-- HOW TO COMPLETE THIS TASK --
Starting with the line that contains "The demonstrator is" and stopping after the line that contains "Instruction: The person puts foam", copy the entries below exactly. Include nothing else.

[Records excerpted from a collection]
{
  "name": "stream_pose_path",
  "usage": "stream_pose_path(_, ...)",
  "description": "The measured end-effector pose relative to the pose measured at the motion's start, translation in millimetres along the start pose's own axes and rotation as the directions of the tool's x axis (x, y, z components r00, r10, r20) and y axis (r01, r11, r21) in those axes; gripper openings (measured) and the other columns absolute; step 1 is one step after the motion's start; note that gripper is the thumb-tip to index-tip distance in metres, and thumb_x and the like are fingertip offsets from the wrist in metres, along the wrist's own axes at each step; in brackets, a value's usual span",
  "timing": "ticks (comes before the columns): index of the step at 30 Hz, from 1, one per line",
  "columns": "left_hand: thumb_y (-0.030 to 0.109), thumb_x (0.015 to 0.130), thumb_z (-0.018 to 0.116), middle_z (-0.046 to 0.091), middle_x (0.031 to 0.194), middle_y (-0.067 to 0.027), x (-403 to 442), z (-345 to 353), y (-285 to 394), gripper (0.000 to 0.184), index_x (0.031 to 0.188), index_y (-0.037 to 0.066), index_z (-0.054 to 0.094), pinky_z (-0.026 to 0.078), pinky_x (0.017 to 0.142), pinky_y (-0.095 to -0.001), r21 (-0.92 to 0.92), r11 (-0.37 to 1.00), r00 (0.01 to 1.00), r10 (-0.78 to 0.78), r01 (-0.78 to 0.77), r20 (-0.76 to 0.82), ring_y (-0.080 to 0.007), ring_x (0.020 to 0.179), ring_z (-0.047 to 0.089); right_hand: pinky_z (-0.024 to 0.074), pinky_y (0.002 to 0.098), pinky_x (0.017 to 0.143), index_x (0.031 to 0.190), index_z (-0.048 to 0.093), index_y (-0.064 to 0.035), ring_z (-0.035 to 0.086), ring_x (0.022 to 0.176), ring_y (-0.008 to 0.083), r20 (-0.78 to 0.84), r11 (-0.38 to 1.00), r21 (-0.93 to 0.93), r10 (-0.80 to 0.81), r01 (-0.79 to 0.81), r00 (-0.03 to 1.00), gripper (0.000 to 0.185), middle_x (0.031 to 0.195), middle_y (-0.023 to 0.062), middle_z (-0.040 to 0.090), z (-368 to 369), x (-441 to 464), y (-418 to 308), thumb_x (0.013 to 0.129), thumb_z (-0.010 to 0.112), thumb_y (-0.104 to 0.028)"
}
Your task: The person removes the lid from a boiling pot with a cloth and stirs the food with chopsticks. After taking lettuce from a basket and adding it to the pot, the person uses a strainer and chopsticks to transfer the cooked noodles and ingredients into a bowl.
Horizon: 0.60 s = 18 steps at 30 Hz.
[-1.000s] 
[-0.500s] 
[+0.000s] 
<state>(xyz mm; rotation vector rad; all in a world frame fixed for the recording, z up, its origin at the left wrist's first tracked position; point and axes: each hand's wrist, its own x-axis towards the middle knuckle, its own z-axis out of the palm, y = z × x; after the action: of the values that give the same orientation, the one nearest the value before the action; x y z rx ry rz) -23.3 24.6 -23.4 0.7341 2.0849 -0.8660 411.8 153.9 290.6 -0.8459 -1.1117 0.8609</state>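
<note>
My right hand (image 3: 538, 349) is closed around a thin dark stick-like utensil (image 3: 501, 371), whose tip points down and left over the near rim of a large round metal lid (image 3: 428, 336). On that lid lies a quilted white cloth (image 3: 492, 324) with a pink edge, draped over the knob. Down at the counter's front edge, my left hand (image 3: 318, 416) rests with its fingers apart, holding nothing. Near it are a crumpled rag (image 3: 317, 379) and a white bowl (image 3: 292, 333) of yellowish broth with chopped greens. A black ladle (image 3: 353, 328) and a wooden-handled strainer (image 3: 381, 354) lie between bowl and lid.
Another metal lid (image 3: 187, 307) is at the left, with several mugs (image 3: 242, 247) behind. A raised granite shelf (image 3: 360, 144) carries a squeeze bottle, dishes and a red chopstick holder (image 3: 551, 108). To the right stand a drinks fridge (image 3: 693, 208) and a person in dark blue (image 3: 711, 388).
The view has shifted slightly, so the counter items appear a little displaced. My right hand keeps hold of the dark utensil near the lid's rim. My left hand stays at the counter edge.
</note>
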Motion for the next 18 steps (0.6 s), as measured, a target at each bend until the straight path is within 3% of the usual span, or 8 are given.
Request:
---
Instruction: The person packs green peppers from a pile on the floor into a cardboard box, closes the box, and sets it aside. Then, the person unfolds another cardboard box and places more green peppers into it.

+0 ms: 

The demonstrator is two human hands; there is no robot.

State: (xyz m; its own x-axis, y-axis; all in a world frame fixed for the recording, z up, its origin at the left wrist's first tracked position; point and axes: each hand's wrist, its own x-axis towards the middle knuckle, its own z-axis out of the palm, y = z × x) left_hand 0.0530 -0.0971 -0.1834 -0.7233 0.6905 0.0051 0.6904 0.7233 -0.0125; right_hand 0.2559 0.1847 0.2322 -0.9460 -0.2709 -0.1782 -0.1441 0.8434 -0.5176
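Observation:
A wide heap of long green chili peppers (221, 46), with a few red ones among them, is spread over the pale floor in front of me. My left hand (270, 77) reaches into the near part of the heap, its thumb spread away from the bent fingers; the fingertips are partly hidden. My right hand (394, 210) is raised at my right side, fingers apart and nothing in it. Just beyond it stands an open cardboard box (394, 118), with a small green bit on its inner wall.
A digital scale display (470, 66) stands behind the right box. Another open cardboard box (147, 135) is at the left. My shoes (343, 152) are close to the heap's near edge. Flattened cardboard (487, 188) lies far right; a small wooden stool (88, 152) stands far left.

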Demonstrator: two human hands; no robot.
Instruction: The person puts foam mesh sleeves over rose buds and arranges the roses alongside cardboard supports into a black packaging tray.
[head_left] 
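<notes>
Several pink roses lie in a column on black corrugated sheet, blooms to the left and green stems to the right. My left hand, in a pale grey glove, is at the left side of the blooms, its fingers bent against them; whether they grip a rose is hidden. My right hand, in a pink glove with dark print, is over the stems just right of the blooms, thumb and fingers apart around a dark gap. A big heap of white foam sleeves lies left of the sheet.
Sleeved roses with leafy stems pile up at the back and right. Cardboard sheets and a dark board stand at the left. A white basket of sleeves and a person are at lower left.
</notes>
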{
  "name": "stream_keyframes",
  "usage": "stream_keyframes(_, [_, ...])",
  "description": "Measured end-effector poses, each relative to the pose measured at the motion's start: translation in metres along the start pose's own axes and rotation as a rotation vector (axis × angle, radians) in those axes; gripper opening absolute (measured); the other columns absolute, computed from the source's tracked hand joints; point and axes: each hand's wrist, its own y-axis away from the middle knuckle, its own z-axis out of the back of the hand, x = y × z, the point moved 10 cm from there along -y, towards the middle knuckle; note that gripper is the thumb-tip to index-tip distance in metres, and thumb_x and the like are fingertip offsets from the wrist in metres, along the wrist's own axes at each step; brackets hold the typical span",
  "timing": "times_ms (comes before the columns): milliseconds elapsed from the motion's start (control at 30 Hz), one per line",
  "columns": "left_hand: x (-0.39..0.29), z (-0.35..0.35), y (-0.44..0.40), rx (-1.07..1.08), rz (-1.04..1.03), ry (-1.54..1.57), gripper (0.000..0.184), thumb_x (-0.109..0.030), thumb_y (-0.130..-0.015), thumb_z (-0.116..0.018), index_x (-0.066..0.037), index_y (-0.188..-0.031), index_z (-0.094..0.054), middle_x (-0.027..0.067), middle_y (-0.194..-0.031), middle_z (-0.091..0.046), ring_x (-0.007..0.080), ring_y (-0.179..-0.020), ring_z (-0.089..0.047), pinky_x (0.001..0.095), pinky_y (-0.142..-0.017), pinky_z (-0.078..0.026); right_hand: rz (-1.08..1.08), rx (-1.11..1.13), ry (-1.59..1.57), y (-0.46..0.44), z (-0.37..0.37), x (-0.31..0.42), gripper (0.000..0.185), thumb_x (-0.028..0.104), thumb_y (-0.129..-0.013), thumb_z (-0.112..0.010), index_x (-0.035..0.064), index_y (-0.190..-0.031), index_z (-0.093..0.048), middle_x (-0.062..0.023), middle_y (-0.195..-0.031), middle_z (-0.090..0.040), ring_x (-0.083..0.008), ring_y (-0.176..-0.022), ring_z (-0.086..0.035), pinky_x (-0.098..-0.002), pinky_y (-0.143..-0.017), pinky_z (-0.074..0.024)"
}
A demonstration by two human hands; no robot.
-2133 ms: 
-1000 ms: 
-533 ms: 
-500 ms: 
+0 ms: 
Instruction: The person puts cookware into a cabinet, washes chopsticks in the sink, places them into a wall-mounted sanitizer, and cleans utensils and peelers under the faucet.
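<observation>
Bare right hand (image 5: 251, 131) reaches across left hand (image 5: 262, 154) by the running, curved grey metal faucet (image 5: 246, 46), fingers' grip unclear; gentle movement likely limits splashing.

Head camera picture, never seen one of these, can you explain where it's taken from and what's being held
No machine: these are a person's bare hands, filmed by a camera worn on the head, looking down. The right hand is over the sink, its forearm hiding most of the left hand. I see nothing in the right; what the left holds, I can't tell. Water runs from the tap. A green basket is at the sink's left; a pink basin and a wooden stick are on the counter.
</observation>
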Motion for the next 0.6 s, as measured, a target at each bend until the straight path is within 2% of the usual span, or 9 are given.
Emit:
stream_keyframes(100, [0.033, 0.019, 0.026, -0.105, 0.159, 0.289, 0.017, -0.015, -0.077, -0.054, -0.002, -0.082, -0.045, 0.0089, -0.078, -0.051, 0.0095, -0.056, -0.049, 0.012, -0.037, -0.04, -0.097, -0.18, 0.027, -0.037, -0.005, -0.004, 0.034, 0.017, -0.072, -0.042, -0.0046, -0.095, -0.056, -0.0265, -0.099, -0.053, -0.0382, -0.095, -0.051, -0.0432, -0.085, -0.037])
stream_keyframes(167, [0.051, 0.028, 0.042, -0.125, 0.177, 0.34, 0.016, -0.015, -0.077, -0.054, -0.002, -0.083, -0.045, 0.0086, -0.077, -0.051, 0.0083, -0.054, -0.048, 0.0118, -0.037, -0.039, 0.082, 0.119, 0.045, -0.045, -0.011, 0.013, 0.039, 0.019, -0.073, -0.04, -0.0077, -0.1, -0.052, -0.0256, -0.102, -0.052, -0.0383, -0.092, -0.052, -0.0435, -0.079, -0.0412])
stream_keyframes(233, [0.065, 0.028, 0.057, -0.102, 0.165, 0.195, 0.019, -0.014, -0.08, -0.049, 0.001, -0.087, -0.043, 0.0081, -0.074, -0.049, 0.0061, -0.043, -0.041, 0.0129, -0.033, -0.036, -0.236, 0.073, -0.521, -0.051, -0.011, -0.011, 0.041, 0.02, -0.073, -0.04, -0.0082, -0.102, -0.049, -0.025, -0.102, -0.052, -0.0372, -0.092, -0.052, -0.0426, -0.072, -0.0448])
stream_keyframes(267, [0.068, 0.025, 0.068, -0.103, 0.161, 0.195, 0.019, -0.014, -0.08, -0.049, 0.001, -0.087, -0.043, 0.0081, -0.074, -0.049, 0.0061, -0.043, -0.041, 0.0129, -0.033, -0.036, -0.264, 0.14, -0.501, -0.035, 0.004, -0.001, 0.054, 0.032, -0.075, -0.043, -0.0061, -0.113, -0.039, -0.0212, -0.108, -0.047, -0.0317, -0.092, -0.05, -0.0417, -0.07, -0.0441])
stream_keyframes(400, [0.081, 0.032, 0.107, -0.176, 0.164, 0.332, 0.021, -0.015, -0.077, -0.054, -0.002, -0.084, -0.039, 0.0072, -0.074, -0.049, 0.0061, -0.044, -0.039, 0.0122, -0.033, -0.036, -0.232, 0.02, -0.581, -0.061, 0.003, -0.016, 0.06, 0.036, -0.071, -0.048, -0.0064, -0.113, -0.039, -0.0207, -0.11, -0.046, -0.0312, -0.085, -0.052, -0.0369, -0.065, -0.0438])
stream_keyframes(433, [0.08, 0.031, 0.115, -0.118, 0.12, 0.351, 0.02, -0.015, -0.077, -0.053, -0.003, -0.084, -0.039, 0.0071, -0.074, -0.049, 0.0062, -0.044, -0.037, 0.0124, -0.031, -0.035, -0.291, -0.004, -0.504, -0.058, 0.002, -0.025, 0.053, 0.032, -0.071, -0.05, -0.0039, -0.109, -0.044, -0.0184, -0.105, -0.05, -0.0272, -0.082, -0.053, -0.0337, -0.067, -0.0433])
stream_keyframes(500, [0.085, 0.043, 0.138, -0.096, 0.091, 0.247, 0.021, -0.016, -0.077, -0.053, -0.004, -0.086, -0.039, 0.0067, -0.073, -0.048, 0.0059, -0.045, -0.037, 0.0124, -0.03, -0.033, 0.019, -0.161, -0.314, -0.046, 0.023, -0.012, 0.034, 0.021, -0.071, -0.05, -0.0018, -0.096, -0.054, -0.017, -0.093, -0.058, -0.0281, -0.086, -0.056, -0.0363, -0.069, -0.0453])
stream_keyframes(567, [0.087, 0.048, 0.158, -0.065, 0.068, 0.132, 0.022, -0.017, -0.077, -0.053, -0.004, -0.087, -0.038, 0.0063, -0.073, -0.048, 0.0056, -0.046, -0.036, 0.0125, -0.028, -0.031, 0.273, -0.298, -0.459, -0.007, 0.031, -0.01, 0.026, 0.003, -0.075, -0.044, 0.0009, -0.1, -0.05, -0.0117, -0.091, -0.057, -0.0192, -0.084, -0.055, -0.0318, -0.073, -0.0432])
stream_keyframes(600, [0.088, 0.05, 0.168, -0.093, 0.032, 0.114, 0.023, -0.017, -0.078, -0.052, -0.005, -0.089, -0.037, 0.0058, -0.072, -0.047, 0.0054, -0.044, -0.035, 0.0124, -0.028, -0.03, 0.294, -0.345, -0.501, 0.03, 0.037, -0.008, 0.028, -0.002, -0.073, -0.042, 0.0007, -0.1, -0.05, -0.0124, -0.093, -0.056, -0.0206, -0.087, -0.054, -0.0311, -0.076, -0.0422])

-- SOLUTION TO THIS PROBLEM --
The demonstrator is two human hands; there is no robot.

State: (xyz m; its own x-axis, y-axis; all in a world frame fixed for the recording, z up, its origin at the left wrist's first tracked position; point and axes: each hand's wrist, its own x-axis towards the middle knuckle, its own z-axis out of the palm, y = z × x) left_hand 0.0530 -0.0971 -0.1834 -0.7233 0.6905 0.0051 0.6904 0.7233 -0.0125; right_hand 0.2559 0.1847 0.2322 -0.9460 -0.2709 -0.1782 -0.1441 0.8434 -0.5176
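Observation:
A wide heap of long green chili peppers (221, 46), with a few red ones among them, is spread over the pale floor in front of me. My left hand (270, 77) reaches into the near part of the heap, its thumb spread away from the bent fingers; the fingertips are partly hidden. My right hand (394, 210) is raised at my right side, fingers apart and nothing in it. Just beyond it stands an open cardboard box (394, 118), with a small green bit on its inner wall.
A digital scale display (470, 66) stands behind the right box. Another open cardboard box (147, 135) is at the left. My shoes (343, 152) are close to the heap's near edge. Flattened cardboard (487, 188) lies far right; a small wooden stool (88, 152) stands far left.
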
Demonstrator: two human hands; no robot.
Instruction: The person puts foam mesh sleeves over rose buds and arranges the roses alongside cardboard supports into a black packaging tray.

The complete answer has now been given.